When that speculative bubble burst, the subsequent shakeout and unemployment in the tech industry sent enrollments plummeting, raised concerns that the U.S. competitiveness would suffer in the long-run. Enrollments are arching up, but are still well below the peak reached nearly 10 years ago.
The Computer Research Association (CRA), which tracks enrollments and graduation rates for computer science students, says enrollments in computer science programs were up last fall by 10%.
One of our graduating seniors shared the below blog post with me, and I shared it with all the faculty who teach the lower division courses in Georgia Tech’s College of Computing. Andrew makes the strong statement in his blog post: “Students shouldn’t be able to graduate with a Computer Science degree from Georgia Tech without being able to read and write production quality code.”
My sense is that most of the faculty who have responded agree with Andrew. Our students should know how to read significant code (e.g., walking through the whole Linux kernel in OS course). One of our professors talked about the value of watching his own code be rewritten by a professional, expert programmer — it was stunning how much better the code got. We could teach more about reading production code at the University, but I’m not sure that we could teach enough about writing production code at the University. As Bjarne Stroustrup pointed out, faculty don’t build much these days. Programming well has much in common with craft and art, and it’s not something that the University does well.
If the University could not teach reading and writing production code well, where should students learn it? One answer is, “On the job.” Craft is often taught as an apprenticeship. I worry that the computing industry has given up on its professional development responsibilities. We talk about people being lifelong learners. Is that entirely an individual responsibility? When I was at Bell Labs and Bellcore, there were dozens of classes that I could (and did!) take. Where has that gone? Is everyone a contractor these days, or does industry have a responsibility to develop its human resources?
My research interest is more in the computing that everyone needs, and in that sense, I agree with Andrew, but without the word “production.” I fear that we focus too much on having students write code, and not enough time reading code examples. Worked examples are a powerful approach to learning that we simply make too little use of in computer science. We emphasize so much that computer science is about “problem-solving” that we only make students solve problems, as opposed to reading solutions and learning to learn from reading. I’m preparing my CE21 proposal now, and spending a lot of time learning what educational psychologists know about how to write examples that students learn transferable knowledge from – research that we pretty much ignore in computing education.

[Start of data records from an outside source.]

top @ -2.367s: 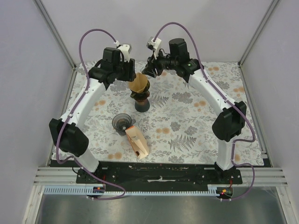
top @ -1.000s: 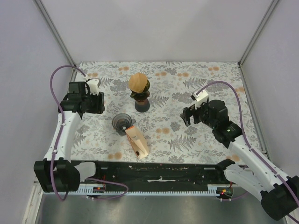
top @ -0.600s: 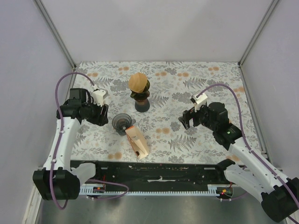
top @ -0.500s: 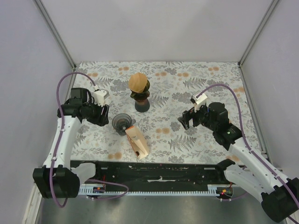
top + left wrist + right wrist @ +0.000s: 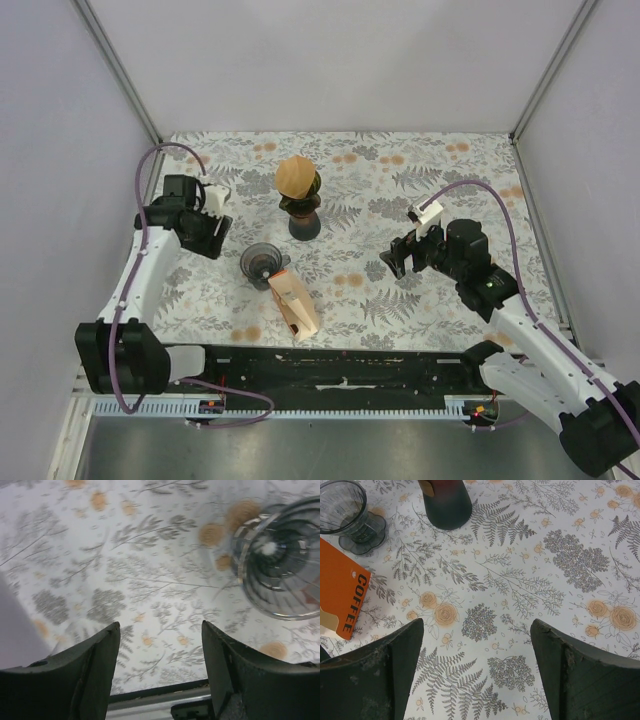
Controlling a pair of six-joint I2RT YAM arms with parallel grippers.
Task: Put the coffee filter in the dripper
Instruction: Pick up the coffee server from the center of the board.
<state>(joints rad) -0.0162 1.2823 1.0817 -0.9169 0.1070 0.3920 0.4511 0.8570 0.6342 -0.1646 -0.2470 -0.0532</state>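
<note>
From above, the brown coffee filter [image 5: 296,176] sits in the dark dripper [image 5: 301,204] on top of a dark pot [image 5: 305,228], far back on the flowery bench [image 5: 450,180]. It looks a bit tipped. The left pincer [image 5: 208,238] and the right pincer [image 5: 396,258] are both well apart from it.

The left wrist view shows its pincer spread wide, with only bench between the fingers. A glass dripper [image 5: 280,565] stands near, off to one side.

The right wrist view shows that pincer spread wide too, holding nothing. An orange box [image 5: 340,590] lies next to the glass dripper.

The job looks done, but the paper is light and sits high, so I think a bump on the pot could make it fall out. The left arm is close to the glass dripper and could knock it over.
</note>
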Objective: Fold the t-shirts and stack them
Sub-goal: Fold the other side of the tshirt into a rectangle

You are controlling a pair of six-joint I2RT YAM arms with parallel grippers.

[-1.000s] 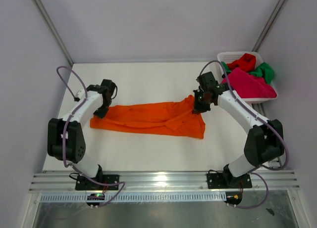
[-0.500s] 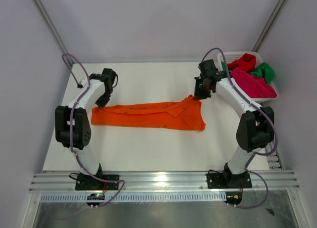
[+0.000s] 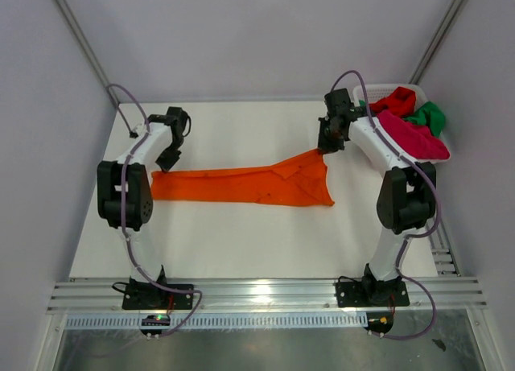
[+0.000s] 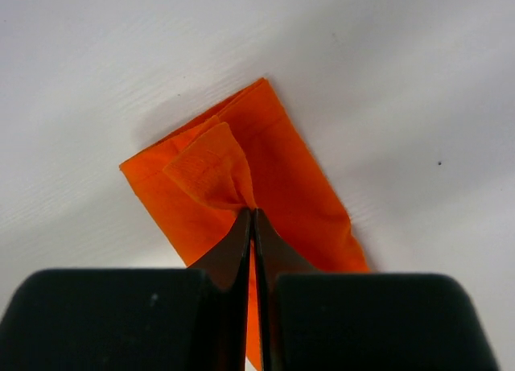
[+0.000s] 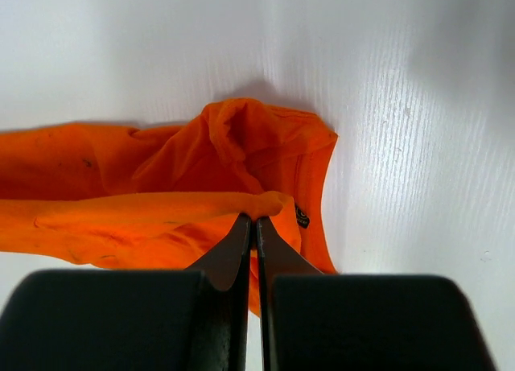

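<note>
A bright orange t-shirt (image 3: 249,186) lies stretched in a long band across the table's middle. My left gripper (image 3: 167,163) is shut on its left end, where a pinched fold of orange cloth (image 4: 213,166) rises from the tips of my left gripper (image 4: 252,212). My right gripper (image 3: 323,147) is shut on the shirt's right upper corner, lifted off the table; orange cloth (image 5: 201,202) bunches over the closed tips of the right gripper (image 5: 256,220). Red (image 3: 396,101), green (image 3: 430,115) and magenta-pink (image 3: 406,136) t-shirts lie heaped in the basket.
The white lattice basket (image 3: 366,91) stands at the table's back right corner, close to my right arm. White table (image 3: 241,242) surface shows in front of and behind the orange shirt. Enclosure walls stand on the left, right and back.
Both grippers moved toward the back of the table with the shirt's ends. The orange shirt slid back and drew out straighter and narrower.
</note>
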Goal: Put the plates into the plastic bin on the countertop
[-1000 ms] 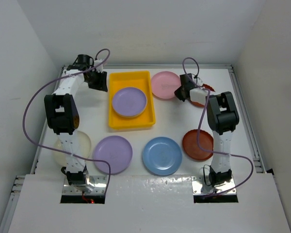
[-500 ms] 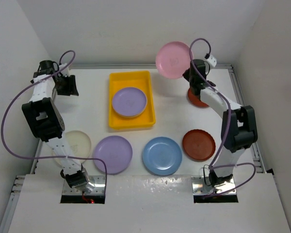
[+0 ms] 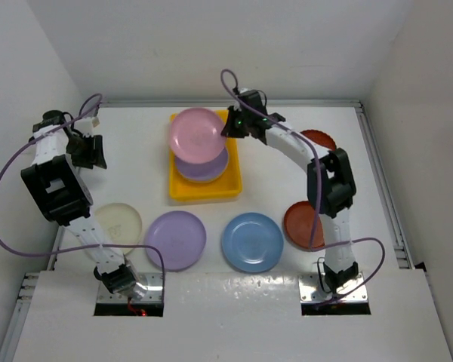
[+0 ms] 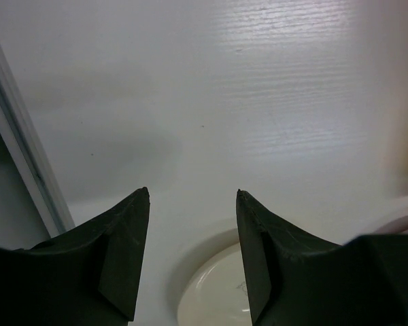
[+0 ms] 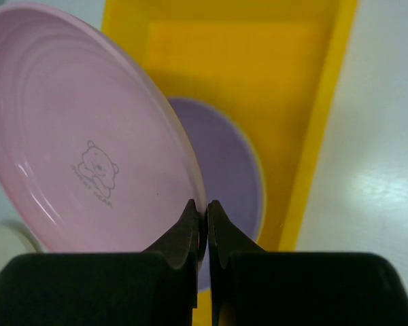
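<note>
The right gripper [image 5: 200, 210] is clamped on the rim of the pink plate [image 5: 88, 136], which hangs tilted off to one side of its fingertips. Just past the fingertips and lower down, a lilac plate [image 5: 224, 163] lies flat in the yellow bin [image 5: 313, 136]. The left gripper [image 4: 192, 197] is parted and empty. A cream plate [image 4: 217, 292] shows low between its fingers, with bare countertop [image 4: 258, 102] ahead
</note>
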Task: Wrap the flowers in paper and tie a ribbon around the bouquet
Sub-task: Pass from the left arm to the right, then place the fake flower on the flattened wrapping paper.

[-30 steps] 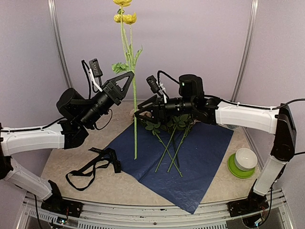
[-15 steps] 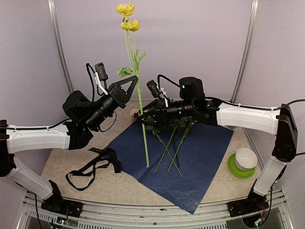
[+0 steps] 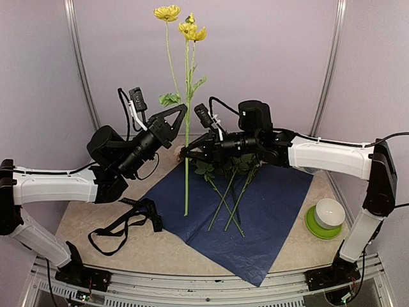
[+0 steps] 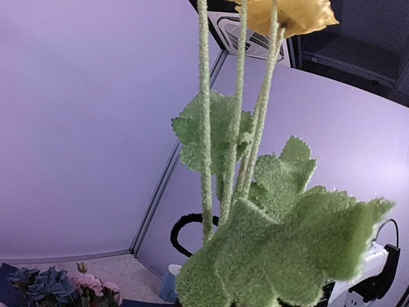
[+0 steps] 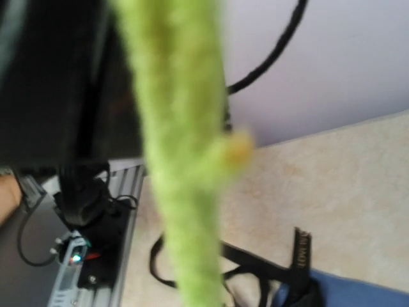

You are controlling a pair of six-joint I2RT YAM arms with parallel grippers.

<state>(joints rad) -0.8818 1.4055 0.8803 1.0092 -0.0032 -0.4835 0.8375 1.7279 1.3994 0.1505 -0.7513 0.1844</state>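
A fuzzy green flower stem (image 5: 182, 192) runs top to bottom through the middle, very near the lens and blurred, with a small yellowish nub (image 5: 238, 147) on its right side. A dark unfocused mass (image 5: 51, 77) covers the upper left. Behind lie the beige desk (image 5: 332, 185), the black ribbon (image 5: 300, 252) with pale lettering, and a corner of blue paper (image 5: 364, 294) at bottom right; a black cable (image 5: 275, 54) crosses the lilac wall (image 5: 345, 57)

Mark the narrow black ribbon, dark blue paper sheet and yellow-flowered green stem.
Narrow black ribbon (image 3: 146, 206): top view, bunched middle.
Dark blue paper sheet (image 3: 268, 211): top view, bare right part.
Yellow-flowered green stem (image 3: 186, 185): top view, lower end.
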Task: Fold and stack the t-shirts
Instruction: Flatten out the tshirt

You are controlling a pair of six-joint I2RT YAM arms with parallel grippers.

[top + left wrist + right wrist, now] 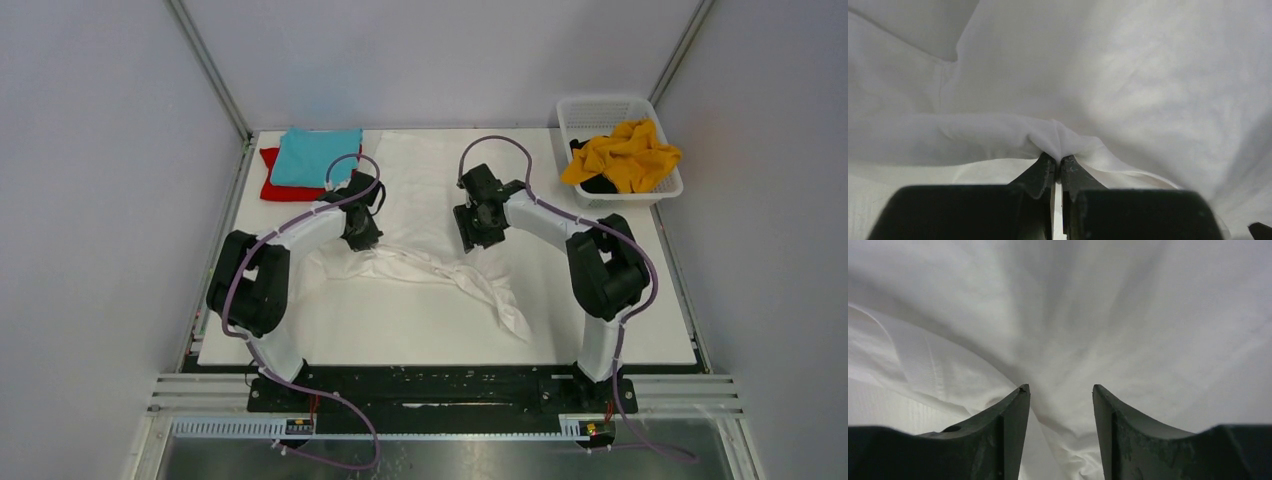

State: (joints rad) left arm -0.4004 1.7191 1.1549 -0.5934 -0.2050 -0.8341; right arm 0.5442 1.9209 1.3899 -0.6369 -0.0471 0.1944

Literacy is about being able to write and read.
As I come closer and closer to graduation, I’m looking back at the Georgia Tech Computer Science program, the things it did well and not so well.
One piece I feel is missing in the curriculum is having students read good, high quality code. We’re asked to code alone and code in groups, code in labs and code in dorms, code on paper and code in IDEs.
It seems like the administration and professors think this skill just magically appears with practice. I disagree, and I think we can do better.